Depuis le début des frappes russes et pour la première fois depuis le début du conflit l'EI recule.

En octobre et novembre 2015, deux terribles attentats contre un avion de ligne russe et des civils à Paris vont contribuer à l'établissement d'un nouveau consensus global non pas sur la Syrie, mais sur la lutte contre l'Etat islamique. Ce nouveau consensus voit en premier lieu la France développer une forme de coordination militaire accrue pour vaincre l'EI avec la Russie,

Ironie de l'histoire, cette coalition militaire intervient quelques mois seulement après que la France ait refusé de vendre les Mistrals à la Russie et alors que la Russie est toujours sous sanctions. Peut-on imaginer que cette coopération entraine la réouverture de notre ambassade à Damas et l'envoi d'officiers de liaison auprès de l'Etat-Major syrien ou que nos troupes n'agissent sous contrôle opérationnel des russes comme l'explique général Pinatel?

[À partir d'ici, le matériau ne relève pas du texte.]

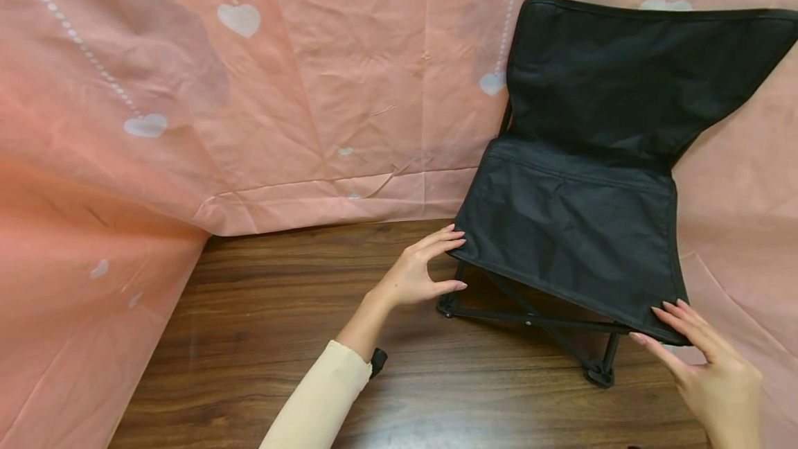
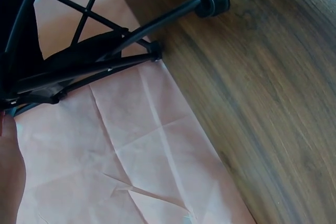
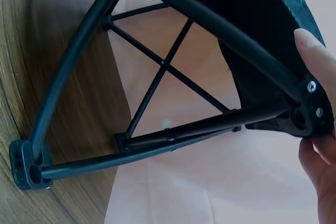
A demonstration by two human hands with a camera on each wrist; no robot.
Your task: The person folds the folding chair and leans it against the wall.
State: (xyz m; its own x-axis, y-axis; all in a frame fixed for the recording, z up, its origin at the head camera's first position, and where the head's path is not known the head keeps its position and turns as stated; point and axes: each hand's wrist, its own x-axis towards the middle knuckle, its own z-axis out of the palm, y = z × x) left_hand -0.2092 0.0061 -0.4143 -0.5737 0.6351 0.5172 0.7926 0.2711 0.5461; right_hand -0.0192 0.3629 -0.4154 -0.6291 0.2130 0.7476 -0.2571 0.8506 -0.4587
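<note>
In the right half of the head frame, upright on the wooden floor [image 1: 249, 310]: a black chair [image 1: 592, 165], long axis from the front of the seat [image 1: 561, 234] up to the backrest [image 1: 630, 75] at upper right. Near frame centre: left hand [image 1: 410, 276], fingertips on the near-left seat corner, thumb spread free, no grip. At lower right: right hand [image 1: 713, 369], thumb and fingers around the opposite front corner, apparently pinching. Equally near, both, with the front edge slanting down rightward between.
</note>
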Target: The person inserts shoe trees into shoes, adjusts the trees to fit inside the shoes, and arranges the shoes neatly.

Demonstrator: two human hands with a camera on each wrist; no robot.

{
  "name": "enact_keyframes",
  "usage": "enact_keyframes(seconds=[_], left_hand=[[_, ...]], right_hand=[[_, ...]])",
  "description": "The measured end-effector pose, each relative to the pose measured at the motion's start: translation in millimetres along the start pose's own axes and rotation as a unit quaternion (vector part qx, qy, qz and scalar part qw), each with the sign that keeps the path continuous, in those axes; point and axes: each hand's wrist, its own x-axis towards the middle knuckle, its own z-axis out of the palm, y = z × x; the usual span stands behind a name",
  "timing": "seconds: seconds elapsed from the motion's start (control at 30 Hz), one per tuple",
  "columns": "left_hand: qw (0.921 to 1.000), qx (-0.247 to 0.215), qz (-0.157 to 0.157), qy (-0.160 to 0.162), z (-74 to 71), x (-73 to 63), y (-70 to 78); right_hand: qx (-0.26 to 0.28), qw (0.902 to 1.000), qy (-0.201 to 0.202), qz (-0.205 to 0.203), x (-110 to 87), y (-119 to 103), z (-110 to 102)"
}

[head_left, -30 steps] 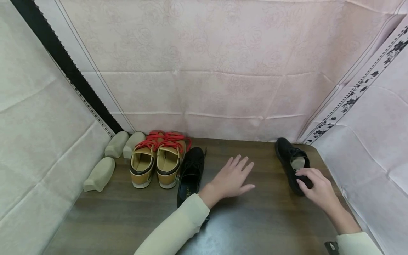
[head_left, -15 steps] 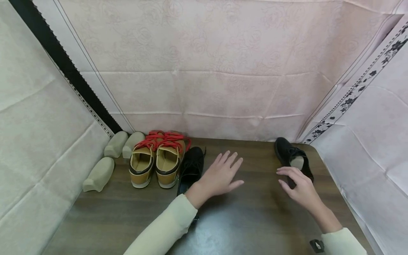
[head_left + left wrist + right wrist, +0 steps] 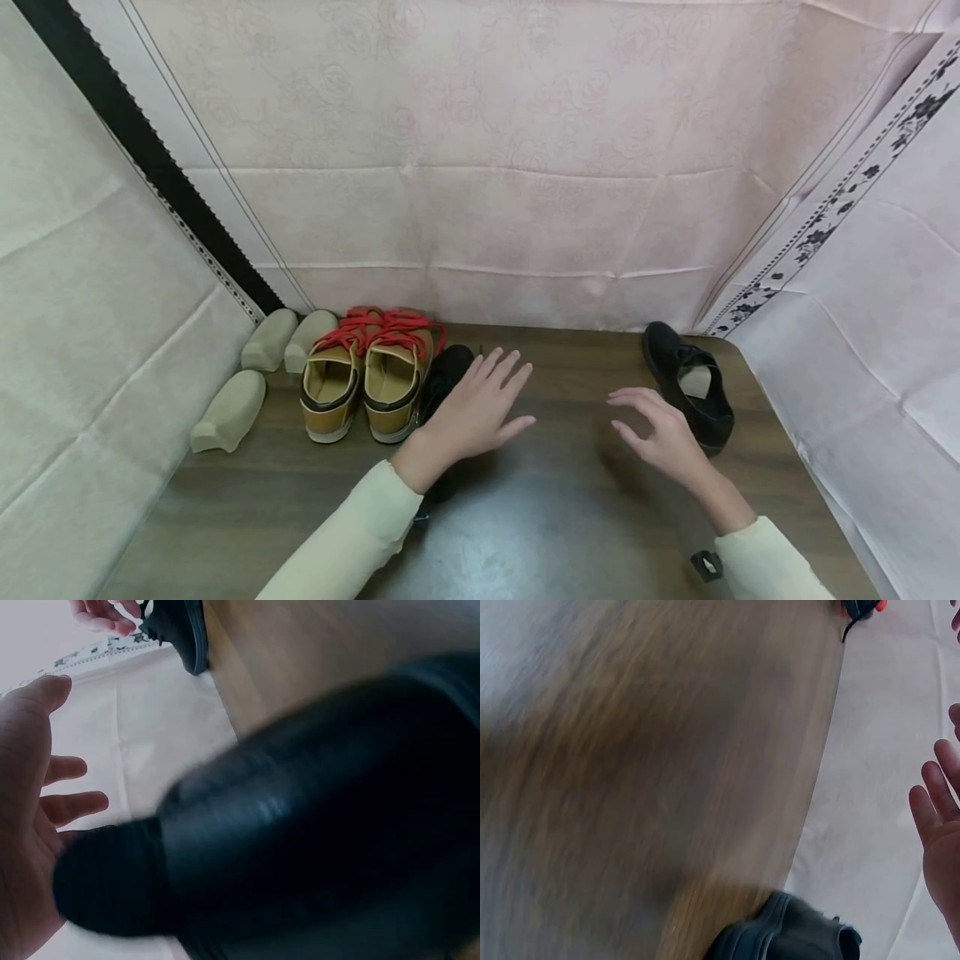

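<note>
My left hand [image 3: 472,408], fingers spread and straight, hovers over the left black lace-up shoe [image 3: 444,379] and covers much of it. That shoe's dark upper [image 3: 300,825] looms large and blurred in the left wrist view, beside the palm. To the right, my right hand [image 3: 663,433] hangs loosely bent and holds nothing, just left of the other black shoe [image 3: 705,412]. Inside that shoe's opening shows a pale, rounded insert [image 3: 695,381]. The right wrist view catches the right fingers [image 3: 936,784] and part of this shoe [image 3: 795,934] below.
Tan shoes [image 3: 393,375] with red laces stand against the left black shoe. Further left lie several pale shoe inserts [image 3: 232,408]. A wooden tabletop [image 3: 570,508] bears everything, with a pale patterned cloth [image 3: 480,167] hanging behind and at both sides.
My right hand has come off the heel of the right black shoe and moved left. My left hand has drifted left, from beside the left black shoe to over it.
</note>
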Motion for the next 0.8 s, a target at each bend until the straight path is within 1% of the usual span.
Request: enact_keyframes(seconds=[0.13, 0.37, 0.57, 0.8], left_hand=[[1.0, -0.001, -0.006, 0.005, -0.8, -10.6, -9.5], [0.9997, -0.001, -0.019, 0.019, -2.4, -28.0, -21.6], [0.999, -0.007, -0.029, 0.035, -4.6, -38.4, -31.2], [0.9984, 0.007, -0.038, 0.04, -8.6, -50.7, -43.0]], right_hand=[[0.012, 0.9999, -0.009, 0.004, 4.9, -7, 7], [0.018, 0.9994, -0.024, 0.016, 13.2, -20, 20], [0.017, 0.9992, -0.035, 0.003, 20.2, -29, 37], [0.044, 0.9969, -0.064, 0.009, 31.2, -44, 52]])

L'accroissement massif des frappes russes et françaises au cours des derniers jours s'est accompagné de la destruction du réseau logistique servant à transporter le pétrole syrien produit dans les zones sous contrôle de l'EI. Cette guerre financière contre l'EI devrait porter atteinte aux capacités du groupe à recruter, former et administrer son armée et les territoires qu'il occupe.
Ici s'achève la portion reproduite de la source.